- **Aim of the exercise**: Show all lines from the records below in which the string "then" is present.

Data listing Start Marker

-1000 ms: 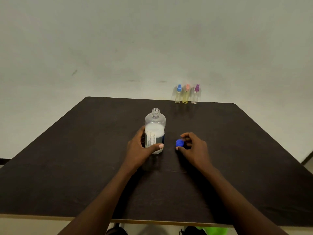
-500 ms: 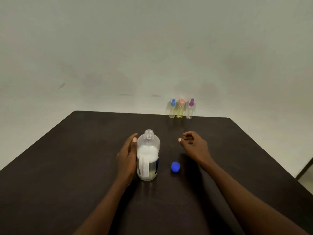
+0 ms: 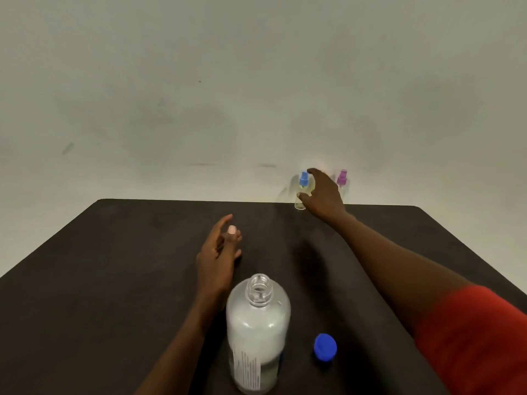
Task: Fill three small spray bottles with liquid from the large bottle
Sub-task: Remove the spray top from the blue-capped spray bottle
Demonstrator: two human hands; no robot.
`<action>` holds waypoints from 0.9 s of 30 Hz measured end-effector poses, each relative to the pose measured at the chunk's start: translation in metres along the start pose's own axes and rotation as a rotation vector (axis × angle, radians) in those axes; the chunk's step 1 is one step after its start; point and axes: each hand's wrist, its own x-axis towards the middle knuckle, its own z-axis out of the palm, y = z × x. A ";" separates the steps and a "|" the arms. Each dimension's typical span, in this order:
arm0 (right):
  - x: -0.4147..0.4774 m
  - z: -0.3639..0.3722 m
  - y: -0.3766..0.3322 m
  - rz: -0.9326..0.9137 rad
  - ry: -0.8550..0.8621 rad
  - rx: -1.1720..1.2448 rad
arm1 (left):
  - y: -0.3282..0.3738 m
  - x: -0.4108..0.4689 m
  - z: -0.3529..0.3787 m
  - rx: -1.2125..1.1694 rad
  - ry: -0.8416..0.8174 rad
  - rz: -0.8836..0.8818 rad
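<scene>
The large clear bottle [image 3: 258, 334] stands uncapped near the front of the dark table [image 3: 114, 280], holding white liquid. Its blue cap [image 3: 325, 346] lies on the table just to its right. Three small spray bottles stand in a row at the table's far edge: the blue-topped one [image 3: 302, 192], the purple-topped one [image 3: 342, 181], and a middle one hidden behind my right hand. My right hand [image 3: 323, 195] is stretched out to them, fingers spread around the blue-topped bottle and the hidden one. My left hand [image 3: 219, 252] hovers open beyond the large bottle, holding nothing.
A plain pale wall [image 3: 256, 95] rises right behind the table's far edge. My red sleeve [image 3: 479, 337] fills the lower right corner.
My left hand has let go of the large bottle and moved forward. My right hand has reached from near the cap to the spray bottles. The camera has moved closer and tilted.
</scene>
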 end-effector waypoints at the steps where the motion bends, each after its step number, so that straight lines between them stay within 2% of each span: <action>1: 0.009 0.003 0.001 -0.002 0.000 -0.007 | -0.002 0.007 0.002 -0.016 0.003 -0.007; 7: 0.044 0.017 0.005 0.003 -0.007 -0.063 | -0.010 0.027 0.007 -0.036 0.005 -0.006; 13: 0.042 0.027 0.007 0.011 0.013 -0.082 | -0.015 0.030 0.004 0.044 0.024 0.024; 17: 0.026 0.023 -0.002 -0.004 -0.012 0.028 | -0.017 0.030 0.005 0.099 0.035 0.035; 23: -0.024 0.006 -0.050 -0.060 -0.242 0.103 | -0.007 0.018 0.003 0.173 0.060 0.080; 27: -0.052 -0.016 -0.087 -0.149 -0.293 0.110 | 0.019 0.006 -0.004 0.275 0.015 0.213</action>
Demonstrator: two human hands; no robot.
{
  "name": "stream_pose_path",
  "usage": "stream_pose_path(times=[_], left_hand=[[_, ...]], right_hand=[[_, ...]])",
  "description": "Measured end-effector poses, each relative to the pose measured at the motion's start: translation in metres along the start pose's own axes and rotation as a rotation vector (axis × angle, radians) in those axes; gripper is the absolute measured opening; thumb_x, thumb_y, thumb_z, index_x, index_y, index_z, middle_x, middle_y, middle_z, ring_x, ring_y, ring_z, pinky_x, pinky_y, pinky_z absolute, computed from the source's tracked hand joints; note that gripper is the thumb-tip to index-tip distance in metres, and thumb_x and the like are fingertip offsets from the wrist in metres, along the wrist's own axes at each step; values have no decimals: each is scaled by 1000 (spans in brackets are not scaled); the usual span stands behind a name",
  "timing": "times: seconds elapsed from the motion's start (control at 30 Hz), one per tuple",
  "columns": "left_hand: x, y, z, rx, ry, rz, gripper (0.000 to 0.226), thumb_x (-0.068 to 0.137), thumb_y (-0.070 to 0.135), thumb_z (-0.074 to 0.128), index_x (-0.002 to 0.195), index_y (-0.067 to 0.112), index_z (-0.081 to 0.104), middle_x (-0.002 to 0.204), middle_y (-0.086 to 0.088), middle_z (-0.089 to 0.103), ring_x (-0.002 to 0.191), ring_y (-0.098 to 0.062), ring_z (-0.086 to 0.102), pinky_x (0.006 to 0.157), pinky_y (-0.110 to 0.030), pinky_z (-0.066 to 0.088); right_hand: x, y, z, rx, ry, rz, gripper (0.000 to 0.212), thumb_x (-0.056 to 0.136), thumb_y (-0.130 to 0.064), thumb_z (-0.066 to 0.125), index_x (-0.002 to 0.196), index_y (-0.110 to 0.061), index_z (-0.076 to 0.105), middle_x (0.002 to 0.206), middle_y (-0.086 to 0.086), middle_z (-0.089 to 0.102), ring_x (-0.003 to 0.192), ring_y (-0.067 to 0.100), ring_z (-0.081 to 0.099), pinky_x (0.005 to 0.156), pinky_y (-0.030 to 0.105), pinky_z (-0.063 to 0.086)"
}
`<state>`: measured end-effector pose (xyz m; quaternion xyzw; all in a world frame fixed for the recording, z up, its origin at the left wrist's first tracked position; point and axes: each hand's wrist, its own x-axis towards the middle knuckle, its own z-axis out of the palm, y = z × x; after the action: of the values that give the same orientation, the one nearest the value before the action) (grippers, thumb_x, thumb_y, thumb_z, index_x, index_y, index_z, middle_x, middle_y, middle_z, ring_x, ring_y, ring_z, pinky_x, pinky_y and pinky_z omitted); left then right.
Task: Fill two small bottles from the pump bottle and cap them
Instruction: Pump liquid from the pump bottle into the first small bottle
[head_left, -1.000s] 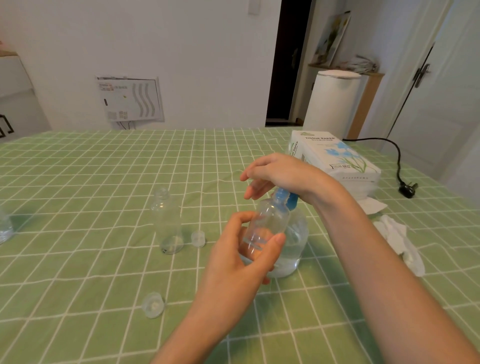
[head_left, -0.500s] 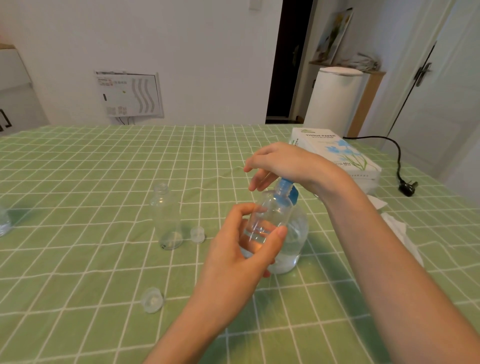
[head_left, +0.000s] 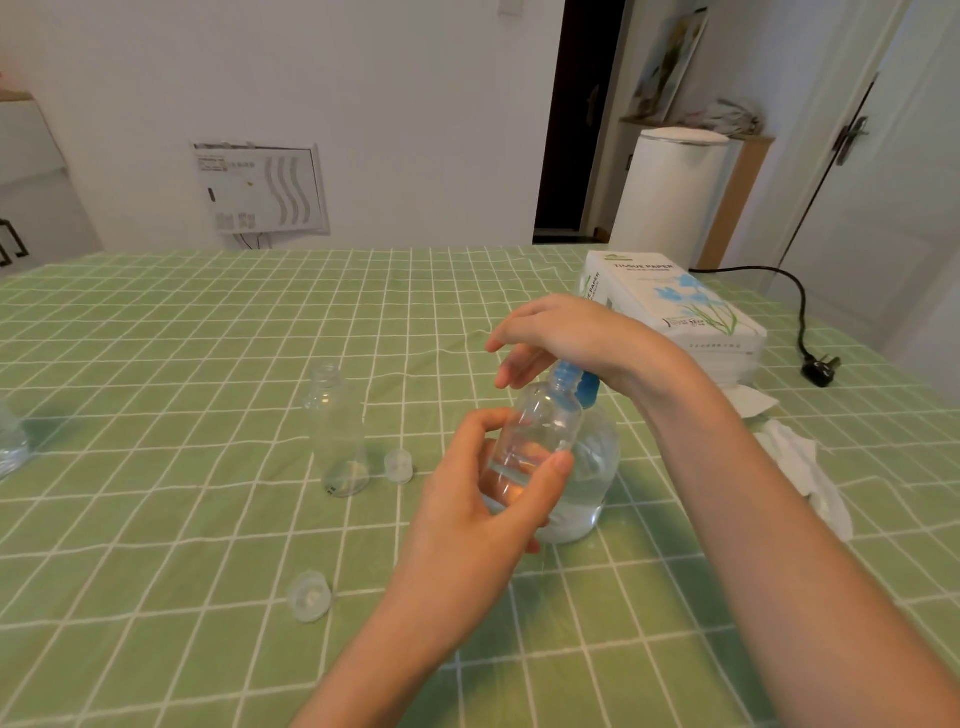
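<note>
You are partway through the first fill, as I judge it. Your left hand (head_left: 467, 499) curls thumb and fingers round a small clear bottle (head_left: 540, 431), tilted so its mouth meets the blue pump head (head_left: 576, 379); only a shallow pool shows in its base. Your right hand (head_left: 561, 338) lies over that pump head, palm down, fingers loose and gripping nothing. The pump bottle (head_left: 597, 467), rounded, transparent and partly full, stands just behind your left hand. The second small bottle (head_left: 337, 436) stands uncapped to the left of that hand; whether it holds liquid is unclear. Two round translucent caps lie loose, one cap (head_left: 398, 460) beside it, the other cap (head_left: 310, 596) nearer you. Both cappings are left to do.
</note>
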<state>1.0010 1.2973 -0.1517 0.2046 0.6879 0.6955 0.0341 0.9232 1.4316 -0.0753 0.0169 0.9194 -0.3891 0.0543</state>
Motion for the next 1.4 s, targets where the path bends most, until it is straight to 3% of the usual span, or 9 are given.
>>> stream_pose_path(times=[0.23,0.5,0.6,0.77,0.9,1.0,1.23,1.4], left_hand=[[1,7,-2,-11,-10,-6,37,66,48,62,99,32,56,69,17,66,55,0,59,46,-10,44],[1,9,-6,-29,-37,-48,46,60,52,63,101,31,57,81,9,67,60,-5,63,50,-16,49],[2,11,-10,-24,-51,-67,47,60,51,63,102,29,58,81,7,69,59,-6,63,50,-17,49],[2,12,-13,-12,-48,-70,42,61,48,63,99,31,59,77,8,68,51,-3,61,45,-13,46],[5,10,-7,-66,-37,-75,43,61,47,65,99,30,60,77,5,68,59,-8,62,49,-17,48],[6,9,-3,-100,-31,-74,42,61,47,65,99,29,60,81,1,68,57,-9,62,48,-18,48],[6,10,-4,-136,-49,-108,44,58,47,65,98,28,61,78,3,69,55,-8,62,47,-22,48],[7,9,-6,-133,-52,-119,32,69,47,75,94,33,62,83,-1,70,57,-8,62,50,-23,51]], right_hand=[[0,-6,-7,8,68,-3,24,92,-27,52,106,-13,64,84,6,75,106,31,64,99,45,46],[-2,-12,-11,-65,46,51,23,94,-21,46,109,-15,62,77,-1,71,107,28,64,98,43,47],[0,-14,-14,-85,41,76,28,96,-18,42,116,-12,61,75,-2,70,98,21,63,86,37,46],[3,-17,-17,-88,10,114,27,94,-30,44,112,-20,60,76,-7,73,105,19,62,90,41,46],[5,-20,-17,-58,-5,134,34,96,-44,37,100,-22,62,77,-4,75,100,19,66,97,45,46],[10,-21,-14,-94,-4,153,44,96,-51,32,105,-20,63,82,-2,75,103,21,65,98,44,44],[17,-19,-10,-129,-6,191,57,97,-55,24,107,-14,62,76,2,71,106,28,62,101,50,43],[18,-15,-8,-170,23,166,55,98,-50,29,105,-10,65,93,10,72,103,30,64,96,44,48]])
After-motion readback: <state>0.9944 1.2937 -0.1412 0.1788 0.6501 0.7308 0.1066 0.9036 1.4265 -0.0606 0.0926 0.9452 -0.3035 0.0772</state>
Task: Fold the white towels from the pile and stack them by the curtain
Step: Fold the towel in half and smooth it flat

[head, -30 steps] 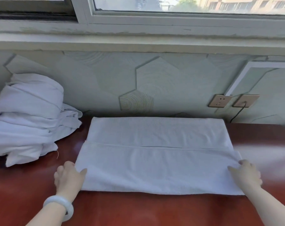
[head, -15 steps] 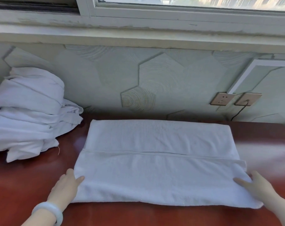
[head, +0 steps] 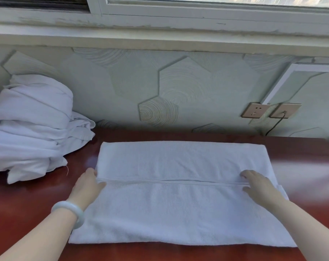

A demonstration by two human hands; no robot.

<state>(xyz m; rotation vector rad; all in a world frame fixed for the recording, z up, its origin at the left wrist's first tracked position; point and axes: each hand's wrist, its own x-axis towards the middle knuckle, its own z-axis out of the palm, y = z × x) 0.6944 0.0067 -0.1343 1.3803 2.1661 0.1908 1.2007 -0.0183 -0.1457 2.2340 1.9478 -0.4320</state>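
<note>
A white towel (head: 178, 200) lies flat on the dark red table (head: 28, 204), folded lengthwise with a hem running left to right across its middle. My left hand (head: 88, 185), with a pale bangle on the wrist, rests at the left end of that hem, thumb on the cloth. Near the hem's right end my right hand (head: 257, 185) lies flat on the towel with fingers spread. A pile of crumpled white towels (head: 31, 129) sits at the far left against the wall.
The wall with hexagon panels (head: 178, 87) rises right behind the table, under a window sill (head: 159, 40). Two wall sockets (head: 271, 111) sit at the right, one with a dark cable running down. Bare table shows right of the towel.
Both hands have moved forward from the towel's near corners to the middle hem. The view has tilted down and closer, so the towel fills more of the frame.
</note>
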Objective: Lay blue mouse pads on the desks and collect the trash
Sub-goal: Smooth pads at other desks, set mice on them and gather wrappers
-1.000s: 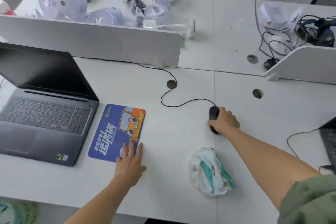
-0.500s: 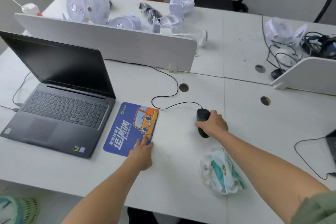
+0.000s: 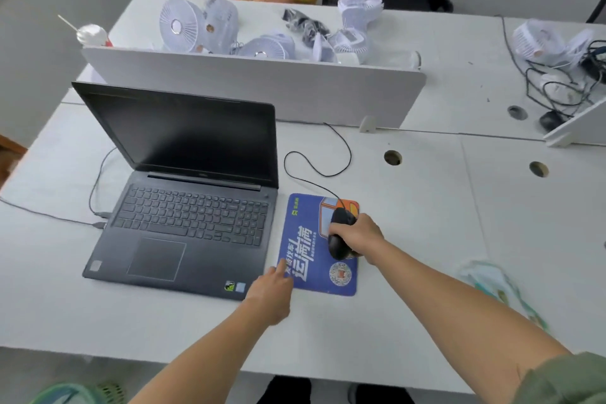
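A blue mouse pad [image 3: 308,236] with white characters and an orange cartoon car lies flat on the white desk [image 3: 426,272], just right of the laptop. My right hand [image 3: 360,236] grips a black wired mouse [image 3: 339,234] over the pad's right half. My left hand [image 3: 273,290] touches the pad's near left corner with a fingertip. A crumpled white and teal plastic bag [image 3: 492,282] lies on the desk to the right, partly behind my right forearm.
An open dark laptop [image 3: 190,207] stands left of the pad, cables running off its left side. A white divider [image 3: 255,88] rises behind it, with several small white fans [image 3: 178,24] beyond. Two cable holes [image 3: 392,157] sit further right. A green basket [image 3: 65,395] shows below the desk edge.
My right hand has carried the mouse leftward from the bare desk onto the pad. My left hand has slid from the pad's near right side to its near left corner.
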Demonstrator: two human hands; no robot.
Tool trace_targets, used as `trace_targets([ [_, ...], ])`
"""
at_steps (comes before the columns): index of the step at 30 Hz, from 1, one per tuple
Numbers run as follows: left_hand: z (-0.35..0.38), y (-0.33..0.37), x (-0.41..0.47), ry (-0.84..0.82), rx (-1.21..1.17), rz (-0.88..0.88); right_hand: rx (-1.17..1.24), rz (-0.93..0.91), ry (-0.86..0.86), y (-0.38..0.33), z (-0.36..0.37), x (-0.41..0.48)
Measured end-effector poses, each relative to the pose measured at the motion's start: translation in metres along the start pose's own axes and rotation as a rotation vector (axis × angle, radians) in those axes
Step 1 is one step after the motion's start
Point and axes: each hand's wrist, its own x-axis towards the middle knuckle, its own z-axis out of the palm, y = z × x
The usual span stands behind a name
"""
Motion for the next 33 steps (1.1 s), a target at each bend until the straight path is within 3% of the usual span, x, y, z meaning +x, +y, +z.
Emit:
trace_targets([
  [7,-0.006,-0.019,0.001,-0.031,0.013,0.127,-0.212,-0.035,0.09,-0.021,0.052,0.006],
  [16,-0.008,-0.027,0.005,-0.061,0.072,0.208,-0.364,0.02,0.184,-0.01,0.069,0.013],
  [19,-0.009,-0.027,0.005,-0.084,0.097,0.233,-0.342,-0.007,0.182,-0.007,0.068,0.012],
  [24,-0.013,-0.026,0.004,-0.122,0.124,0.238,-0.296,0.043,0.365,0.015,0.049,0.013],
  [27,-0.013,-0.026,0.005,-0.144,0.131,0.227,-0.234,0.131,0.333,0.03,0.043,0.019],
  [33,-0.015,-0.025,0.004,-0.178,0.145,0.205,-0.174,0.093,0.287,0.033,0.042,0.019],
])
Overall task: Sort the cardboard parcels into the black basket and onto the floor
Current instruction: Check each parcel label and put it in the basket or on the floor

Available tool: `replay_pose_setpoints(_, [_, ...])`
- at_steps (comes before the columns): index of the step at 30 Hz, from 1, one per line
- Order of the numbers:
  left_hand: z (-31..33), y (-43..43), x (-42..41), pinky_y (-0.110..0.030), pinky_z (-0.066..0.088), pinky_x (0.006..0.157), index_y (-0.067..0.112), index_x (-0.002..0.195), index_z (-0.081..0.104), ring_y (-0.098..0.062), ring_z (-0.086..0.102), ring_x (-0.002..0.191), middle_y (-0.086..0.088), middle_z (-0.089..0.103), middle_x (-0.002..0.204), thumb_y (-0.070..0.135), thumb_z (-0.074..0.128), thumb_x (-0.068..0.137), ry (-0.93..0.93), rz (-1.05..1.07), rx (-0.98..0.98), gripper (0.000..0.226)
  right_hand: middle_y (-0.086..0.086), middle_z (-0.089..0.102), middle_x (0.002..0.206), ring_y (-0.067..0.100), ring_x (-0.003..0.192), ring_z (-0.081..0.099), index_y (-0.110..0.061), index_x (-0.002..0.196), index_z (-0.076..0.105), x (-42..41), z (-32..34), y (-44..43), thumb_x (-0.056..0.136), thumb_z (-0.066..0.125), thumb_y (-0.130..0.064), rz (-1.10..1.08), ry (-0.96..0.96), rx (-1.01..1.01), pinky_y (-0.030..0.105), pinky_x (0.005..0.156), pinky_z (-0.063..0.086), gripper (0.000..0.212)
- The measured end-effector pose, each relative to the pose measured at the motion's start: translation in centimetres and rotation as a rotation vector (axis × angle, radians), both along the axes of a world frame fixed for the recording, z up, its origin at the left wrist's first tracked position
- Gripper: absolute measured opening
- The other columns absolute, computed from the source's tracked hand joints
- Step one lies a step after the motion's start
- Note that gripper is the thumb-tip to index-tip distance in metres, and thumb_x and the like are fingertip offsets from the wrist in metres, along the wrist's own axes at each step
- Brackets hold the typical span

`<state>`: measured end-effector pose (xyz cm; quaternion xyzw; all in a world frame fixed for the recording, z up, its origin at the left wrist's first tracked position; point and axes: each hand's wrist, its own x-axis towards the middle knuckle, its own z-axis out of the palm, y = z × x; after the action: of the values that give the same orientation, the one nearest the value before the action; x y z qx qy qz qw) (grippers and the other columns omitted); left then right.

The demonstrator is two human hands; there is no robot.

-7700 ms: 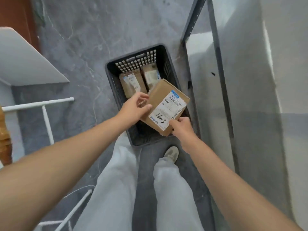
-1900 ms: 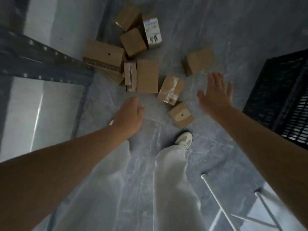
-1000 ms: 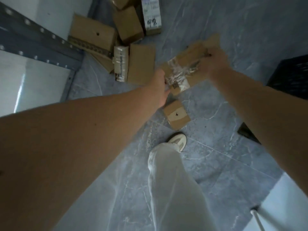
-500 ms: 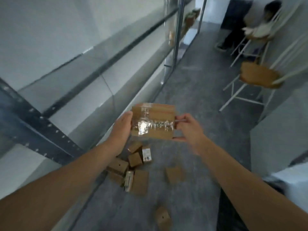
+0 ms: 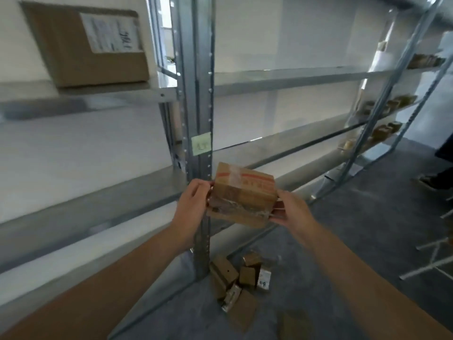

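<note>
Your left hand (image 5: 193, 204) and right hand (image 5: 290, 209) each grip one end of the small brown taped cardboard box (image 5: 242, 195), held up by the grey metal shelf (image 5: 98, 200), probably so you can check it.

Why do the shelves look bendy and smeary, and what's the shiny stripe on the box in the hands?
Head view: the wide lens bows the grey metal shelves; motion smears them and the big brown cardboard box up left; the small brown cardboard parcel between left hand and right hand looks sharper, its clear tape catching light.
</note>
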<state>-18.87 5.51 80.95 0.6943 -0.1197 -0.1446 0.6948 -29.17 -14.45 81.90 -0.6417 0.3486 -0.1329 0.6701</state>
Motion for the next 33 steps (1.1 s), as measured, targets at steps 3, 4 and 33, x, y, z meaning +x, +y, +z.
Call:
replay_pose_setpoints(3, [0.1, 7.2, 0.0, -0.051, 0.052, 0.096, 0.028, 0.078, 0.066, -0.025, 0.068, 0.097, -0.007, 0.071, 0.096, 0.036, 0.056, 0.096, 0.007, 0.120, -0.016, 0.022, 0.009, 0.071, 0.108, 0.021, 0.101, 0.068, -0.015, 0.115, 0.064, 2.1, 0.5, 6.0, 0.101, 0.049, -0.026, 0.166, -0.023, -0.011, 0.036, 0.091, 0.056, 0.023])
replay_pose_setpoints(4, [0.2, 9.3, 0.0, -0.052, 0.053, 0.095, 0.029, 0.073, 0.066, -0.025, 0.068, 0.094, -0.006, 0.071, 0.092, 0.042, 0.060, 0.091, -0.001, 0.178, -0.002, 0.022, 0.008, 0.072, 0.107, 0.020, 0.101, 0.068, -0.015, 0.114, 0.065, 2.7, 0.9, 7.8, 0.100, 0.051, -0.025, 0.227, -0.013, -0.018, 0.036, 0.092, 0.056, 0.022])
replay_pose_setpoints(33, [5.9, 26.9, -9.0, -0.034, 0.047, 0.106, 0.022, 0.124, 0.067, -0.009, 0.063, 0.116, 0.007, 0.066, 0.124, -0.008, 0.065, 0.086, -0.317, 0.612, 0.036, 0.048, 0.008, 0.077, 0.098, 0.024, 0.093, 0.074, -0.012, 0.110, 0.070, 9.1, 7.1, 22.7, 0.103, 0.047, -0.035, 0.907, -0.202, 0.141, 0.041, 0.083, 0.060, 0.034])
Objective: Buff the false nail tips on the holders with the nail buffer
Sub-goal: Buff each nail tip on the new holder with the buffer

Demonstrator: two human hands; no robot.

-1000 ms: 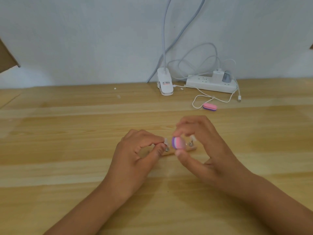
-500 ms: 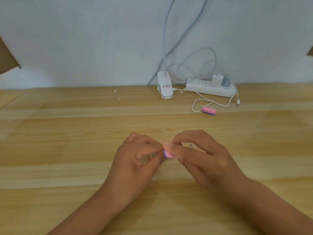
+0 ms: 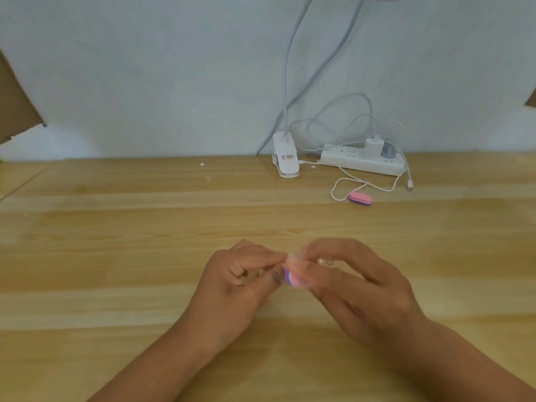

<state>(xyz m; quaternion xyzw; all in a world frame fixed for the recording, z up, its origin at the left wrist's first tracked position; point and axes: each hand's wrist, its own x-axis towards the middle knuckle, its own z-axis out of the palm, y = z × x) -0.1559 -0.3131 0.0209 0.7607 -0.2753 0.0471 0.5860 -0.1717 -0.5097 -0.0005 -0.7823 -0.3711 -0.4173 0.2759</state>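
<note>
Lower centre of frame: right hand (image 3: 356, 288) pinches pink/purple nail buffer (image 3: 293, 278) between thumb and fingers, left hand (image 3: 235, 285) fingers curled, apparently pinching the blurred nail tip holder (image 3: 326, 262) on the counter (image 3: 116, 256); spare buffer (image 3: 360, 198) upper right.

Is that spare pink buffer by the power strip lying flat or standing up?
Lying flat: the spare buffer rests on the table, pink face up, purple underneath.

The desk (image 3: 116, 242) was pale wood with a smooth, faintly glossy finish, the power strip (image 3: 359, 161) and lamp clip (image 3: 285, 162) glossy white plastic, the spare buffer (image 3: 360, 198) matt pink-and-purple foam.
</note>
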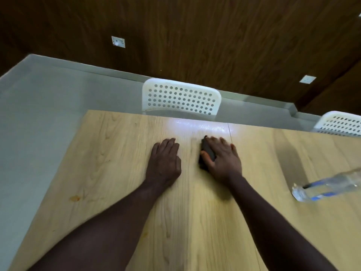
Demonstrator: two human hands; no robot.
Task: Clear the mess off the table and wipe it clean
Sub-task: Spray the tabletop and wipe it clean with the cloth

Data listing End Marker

- **Reply**:
`<state>`: measured end-effector pose (xyz m; quaternion xyzw; all in a world frame fixed for the recording, z up, its origin at the left wrist's first tracked position; point and axes: each hand's wrist, its own x-axis towards the middle knuckle, its own z-axis out of the palm, y = z × x; after the action: of the values that give the same orientation, the one nearest the value before the action) (grippers, thumb_x, thumb_y, thumb_z, index_x, index_y, index_z, middle_x, middle_y, middle_z, ring_x, ring_y, ring_z, pinky_x, pinky_y and pinky_z omitted); left then right.
`<state>`: measured end-effector pose (xyz cm; quaternion xyzw; all in a world frame fixed for the recording, z up, its origin at the left wrist's first tracked position; point and axes: each hand's wrist, its own x-axis towards the middle knuckle, its own z-axis out of the palm, y = z × x; after the action: of the values that give the same orientation, the one nearest the value before the action; x y z qx qy qz qw) (grippers and the other columns omitted); left then right.

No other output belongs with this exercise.